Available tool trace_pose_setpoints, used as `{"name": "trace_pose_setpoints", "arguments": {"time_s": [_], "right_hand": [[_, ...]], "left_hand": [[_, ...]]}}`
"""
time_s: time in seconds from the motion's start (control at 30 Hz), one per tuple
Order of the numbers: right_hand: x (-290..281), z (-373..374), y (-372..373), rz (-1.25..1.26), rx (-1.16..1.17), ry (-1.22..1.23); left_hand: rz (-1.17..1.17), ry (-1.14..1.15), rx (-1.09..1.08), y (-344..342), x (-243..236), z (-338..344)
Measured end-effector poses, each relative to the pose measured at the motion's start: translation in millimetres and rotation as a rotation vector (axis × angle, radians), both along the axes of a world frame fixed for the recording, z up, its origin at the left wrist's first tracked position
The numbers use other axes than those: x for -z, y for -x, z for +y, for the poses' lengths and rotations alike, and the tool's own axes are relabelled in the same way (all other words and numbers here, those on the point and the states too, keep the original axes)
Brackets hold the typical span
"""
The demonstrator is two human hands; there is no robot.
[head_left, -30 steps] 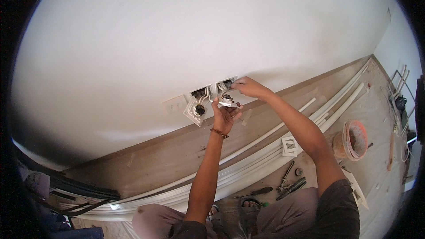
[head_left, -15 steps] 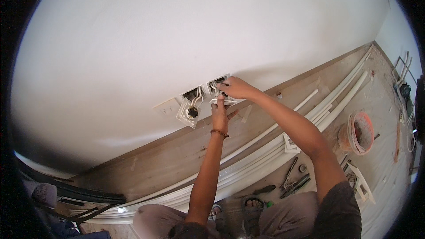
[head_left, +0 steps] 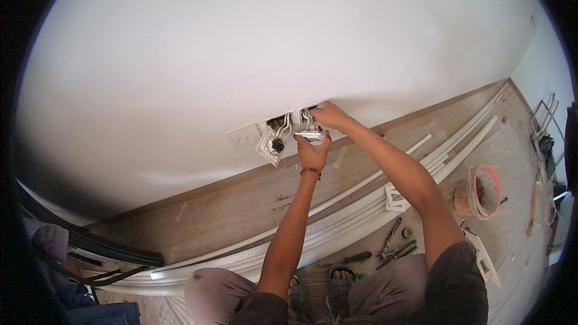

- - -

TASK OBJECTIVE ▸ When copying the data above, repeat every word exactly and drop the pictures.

WORKED SOLUTION ▸
Available tool trace_pose_setpoints, used as `{"name": "trace_pose_setpoints", "arguments": {"time_s": [_], "right_hand": [[_, ...]], "left_hand": [[_, ...]]}}`
"""
time_s: time in seconds from the motion's start (control at 30 Hz), one per tuple
Order of the numbers: right_hand: x (-290..281), z (-373..374), y (-372..373), rz (-1.25..1.26), rx (-1.16..1.17), ry (-1.22..1.23); left_hand: rz (-1.17..1.17), ry (-1.14..1.15), rx (-1.09..1.08), y (-344..342), x (-243..236), z (-338..344)
Measured end-effector poses, each relative to the pose measured at the motion's start: translation in millimetres and rotation as a rotation vector (axis × angle, radians), both along the axes of a world frame fixed for the recording, z up, its origin at the left wrist's first tracked position
The numbers use other axes than those: x for -z, y for -x, z for +y, for the poses' lengths and rotations alike, and the tool's own axes are relabelled in the same way (all other words and numbers here, those on the point and the states too, keep the original axes)
Brackets hold the typical span
"""
The demonstrator is two human hands; there is no robot.
[head_left, -30 steps] 
[head_left, -15 steps] 
[head_left, +0 steps] 

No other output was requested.